My name is Michel Vieillard-Baron, I teach Japanese at Grenoble University, and my research is on medieval waka (particularly Fujiwara no Teika). [...]

A colleague of mine, a teacher of comparative literature, asked me if I knew a good reference article or book in English (or any other occidental language, since she cannot easily read Japanese) on The Influence of Confucianism on the Japanese Society at the end of Heian Period and Kamakura ? I was unable to answer, and Charlotte [Von Verschuer] suggested that I contact you. Can you, or anybody, help me?

Yours,

Michel Vieillard-Baron


From: Michael Watson
Date: Tue, 29 May 2001 15:21:06 +0900
Subject: Confucianism

I wonder if anyone on the list can answer a question I've received about the influence of Confucianism on Japanese Society in the Heian - Kamakura periods.

[Michel Vieillard-Baron's letter quoted]

Marian Ury's chapter "Chinese learning and intellectual life" (Cambridge History of Japan, vol. 2) would presumably be a place to start. Are there other Western treatments of the subject?
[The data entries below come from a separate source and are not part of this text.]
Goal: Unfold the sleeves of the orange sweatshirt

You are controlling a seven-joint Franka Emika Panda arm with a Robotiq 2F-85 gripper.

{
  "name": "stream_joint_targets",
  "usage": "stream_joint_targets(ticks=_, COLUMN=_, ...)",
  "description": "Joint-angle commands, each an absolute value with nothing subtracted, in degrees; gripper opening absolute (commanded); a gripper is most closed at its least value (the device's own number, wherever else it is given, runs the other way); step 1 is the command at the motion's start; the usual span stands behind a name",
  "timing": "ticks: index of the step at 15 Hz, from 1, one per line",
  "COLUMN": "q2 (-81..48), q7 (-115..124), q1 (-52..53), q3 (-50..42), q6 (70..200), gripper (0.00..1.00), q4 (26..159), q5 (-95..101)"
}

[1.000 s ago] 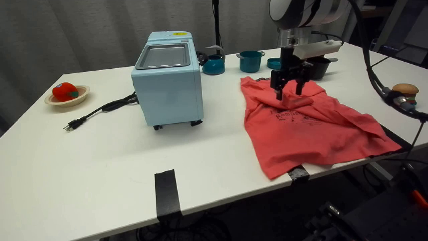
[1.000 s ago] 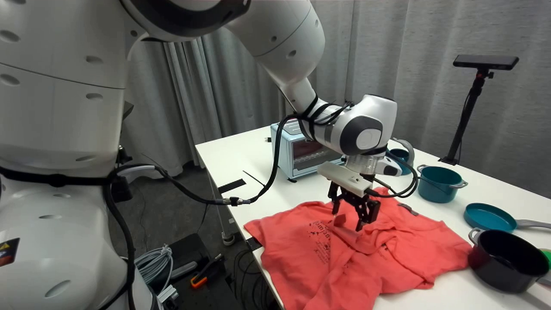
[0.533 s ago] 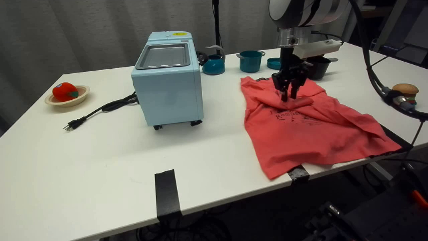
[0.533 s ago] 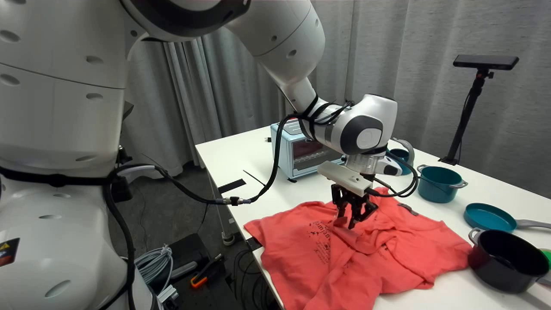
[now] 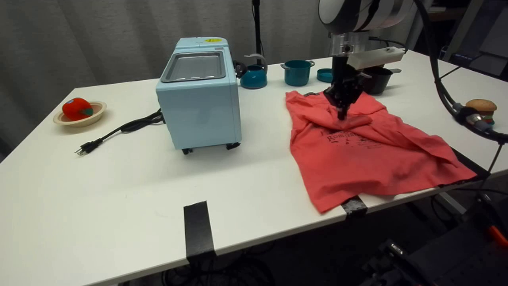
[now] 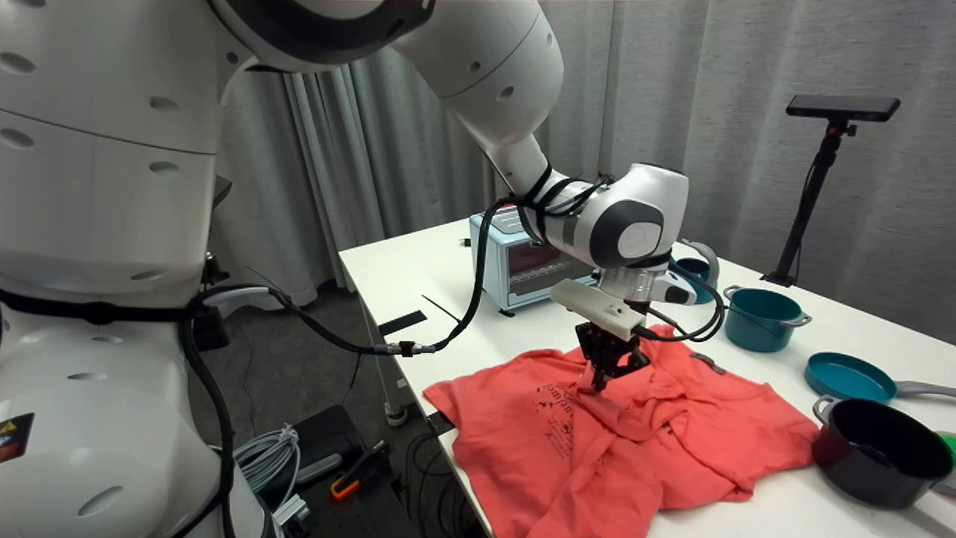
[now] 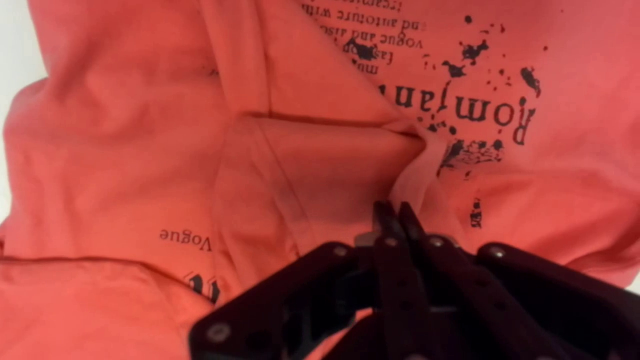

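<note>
The orange sweatshirt [image 5: 357, 167] lies crumpled on the white table, chest print upward, in both exterior views. A narrow folded part that looks like a sleeve [image 5: 359, 121] rests across the chest. Over it my gripper [image 5: 342, 116] points down, its fingertips at the cloth. In the wrist view the gripper [image 7: 395, 205] is drawn together, and a raised fold [image 7: 415, 185] of the sweatshirt runs in between the fingertips, so it appears pinched. How much cloth is caught is hidden by the dark fingers [image 7: 407, 280]. The other sleeve cannot be told apart from the folds.
A light-blue toaster oven [image 5: 204, 111] stands beside the sweatshirt. Behind are a teal kettle [image 5: 254, 77] and a teal pot [image 5: 297, 73]. A teal pan [image 6: 850, 376] and a black pot [image 6: 877, 456] sit close to the cloth, which reaches the table's edge [image 5: 278, 234].
My gripper has gone from open to shut at the fold on the chest, fingertips meeting around the raised flap. The arm has hardly moved, and the sweatshirt lies as before.
</note>
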State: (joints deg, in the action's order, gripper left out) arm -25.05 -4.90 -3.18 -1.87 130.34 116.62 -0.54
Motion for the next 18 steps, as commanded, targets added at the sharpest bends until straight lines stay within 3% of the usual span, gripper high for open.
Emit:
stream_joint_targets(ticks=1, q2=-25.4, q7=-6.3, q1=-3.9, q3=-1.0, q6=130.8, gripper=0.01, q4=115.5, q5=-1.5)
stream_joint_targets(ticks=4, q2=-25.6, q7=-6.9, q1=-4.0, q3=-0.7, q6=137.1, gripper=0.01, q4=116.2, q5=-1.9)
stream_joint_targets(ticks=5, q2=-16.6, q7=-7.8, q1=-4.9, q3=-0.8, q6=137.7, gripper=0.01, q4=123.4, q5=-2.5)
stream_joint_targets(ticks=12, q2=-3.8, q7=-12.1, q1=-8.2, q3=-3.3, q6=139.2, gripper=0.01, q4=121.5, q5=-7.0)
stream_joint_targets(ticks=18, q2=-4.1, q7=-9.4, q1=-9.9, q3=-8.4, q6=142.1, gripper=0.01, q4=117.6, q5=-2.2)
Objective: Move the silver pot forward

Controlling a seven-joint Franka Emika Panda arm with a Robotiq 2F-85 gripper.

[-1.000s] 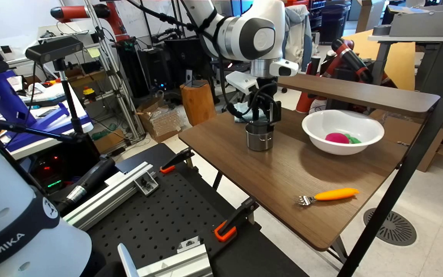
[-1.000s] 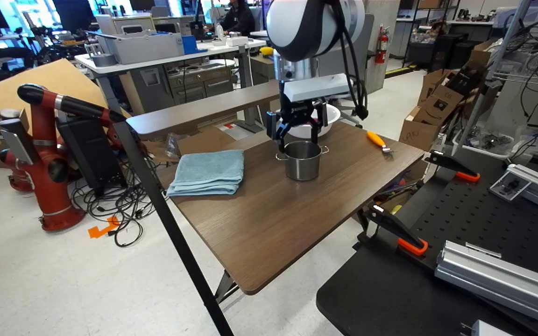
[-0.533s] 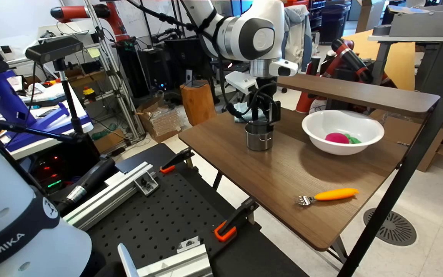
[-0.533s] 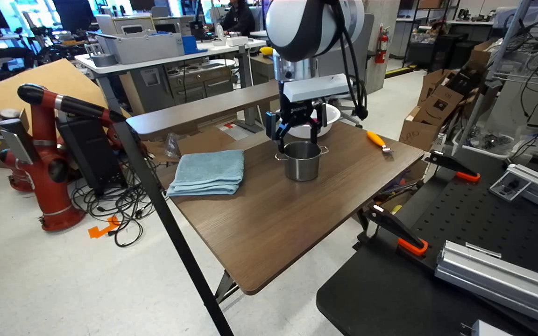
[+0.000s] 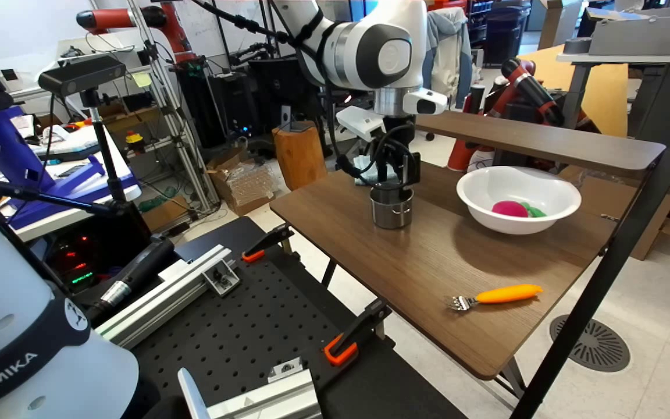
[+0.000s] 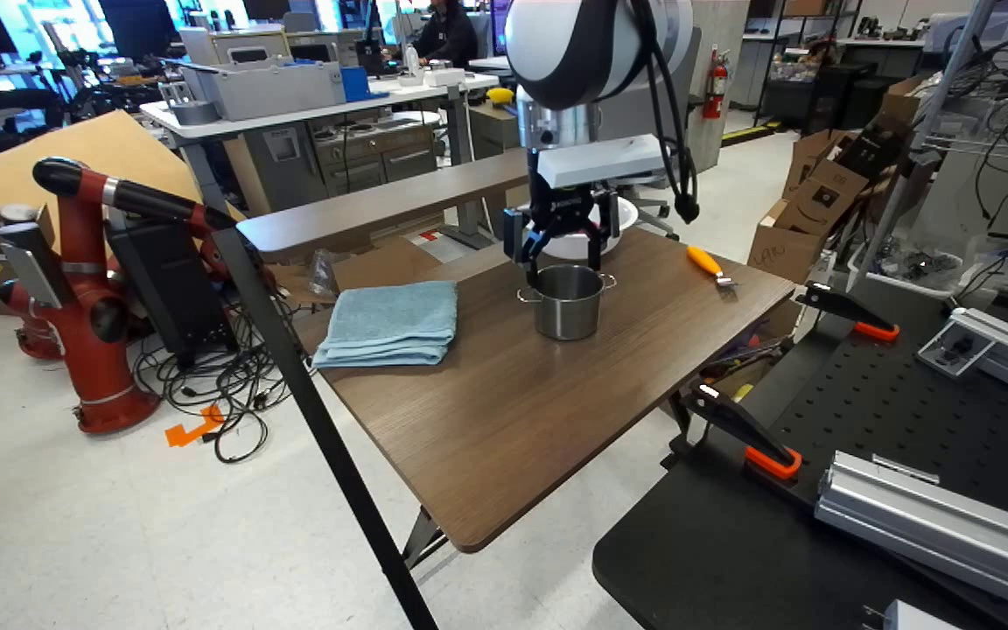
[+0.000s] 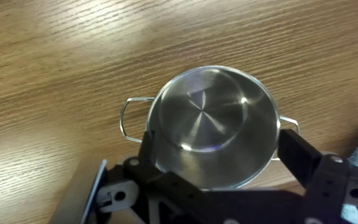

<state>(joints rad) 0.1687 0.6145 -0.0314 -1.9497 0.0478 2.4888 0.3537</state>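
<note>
The silver pot (image 5: 392, 216) stands upright on the brown table (image 5: 335, 203); it also shows in an exterior view (image 6: 567, 320) and in the wrist view (image 7: 202, 110). Its inside is empty and it has two wire handles. My gripper (image 5: 396, 184) is right above the pot, pointing down, also in an exterior view (image 6: 563, 268). In the wrist view the gripper (image 7: 215, 132) is open, with its fingers spread about as wide as the pot. One fingertip overlaps the left rim, the other sits at the right rim by the handle. I cannot tell whether they touch it.
A white bowl (image 5: 550, 201) with pink and green things stands beside the pot. A fork with an orange handle (image 5: 509, 294) lies near the table edge. A folded blue towel (image 6: 390, 319) lies on the table. A raised shelf (image 5: 544, 138) runs along the table's far side.
My arm and gripper have shifted slightly over the pot, toward the black base table. The pot stays practically where it was. The fingers look equally open.
</note>
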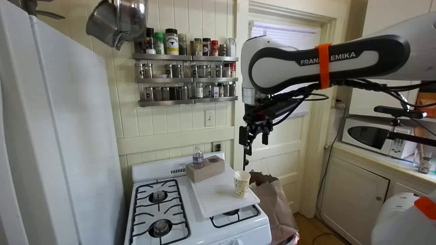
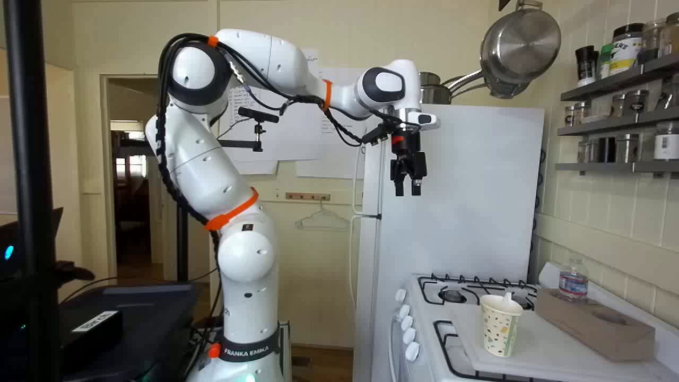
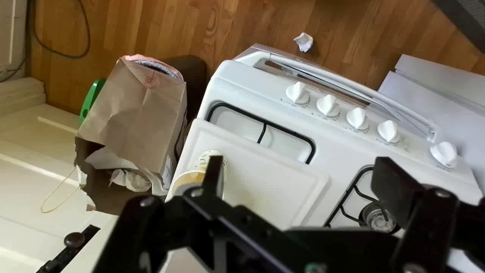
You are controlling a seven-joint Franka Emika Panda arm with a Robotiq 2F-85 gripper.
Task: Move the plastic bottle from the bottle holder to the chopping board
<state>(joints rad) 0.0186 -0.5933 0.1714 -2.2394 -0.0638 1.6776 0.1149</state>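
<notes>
As the white refrigerator fills the left of an exterior view, the white stove comes next with its left pair of burners in plain sight; the plastic bottle (clear, with a red and blue label) stands upright in the bottle holder at the stove's back, in the end nearer those burners, a dark round hole showing in the holder's top beside it; the chopping board lies over the stove's right side, with the holder along its rear, though whether the holder rests on it is hard to tell; a speckled cup stands upright on the board, near its right edge; the gripper hangs tips down, higher than the board and well apart from the bottle, its two fingers spread apart in the wrist view; past it, a brown paper bag, ragged at the top, is just beside the stove; farther right, a white microwave sits on a counter.
</notes>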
Do by all means answer to the list as a whole.

Michael Watson


From: David Pollack
Date: Tue, 29 May 2001 07:54:00 -0400
Subject: Confucianism

The subject forms the woof of Robert Borgen's Sugawara Michizane and the Early Heian Court (Harvard Council on East Asian Studies, 1986). The warp is of course Michizane, man and deity.

David Pollack


From: Ivo Smits
Date: Tue, 29 May 01 15:22:55 +0200
Subject: Confucianism

Another addition. Your friend may also be interested in:

I.J. McMullen. "The worship of Confucius in ancient Japan." In Religion in Japan: Arrows to heaven and earth, ed. P.F. Kornicki and I.J. McMullen. Cambridge (UK): Cambridge University Press, 1996, pp. 39-77.

Ivo Smits


From: Wayne Farris
Date: Tue, 29 May 2001 16:50:32 -0400
Subject: Confucianism in ancient Japan

Dear folks,

To expand the discussion a little, I wonder how different people assess the role of Confucianism in the Nara and Heian periods? Despite Borgen's excellent work, I am under the impression that Confucianism really wasn't very important until Go-Daigo, or even the sixteenth century. Nara and Heian cultures were dominated by esoteric Buddhism, Taoism, and "native" beliefs, not Confucianism. I would even argue for Legalism over Confucianism.

What do people think?

Best wishes,

Wayne Farris


From: Michael Jamentz
Date: Wed, 30 May 2001 11:12:06 +0900
Subject: Confucianism in ancient Japan

Hello Everyone,

I am very interested in Wayne Farris' question. Long ago, in a MA thesis, I tried to argue that Heian monogatari could not be fully appreciated without a sense of the weight of Heian Confucianism. I still hold to this position but have found no one in the US or Japan who seems to think that such a point of view is tenable. I have come to doubt my own eyes. I see it, can't others? Not worth the trouble? Insignificant? In any case, I have moved on to Insei-era Confucianism, which I had naively thought was even more obvious. I have been writing about the scholar class of the twelfth century in an unfinished dissertation for many years (I start with Masafusa and the "Kibi daijin nittou emaki," the "godfather" and the exemplar, and move on to Michinori (Shinzei) and his descendants. I focus on their production of the kanbun genres of ganmon and hyoubyaku. ) I often wonder if anyone is interested in such topics from the perspective of Confucianism.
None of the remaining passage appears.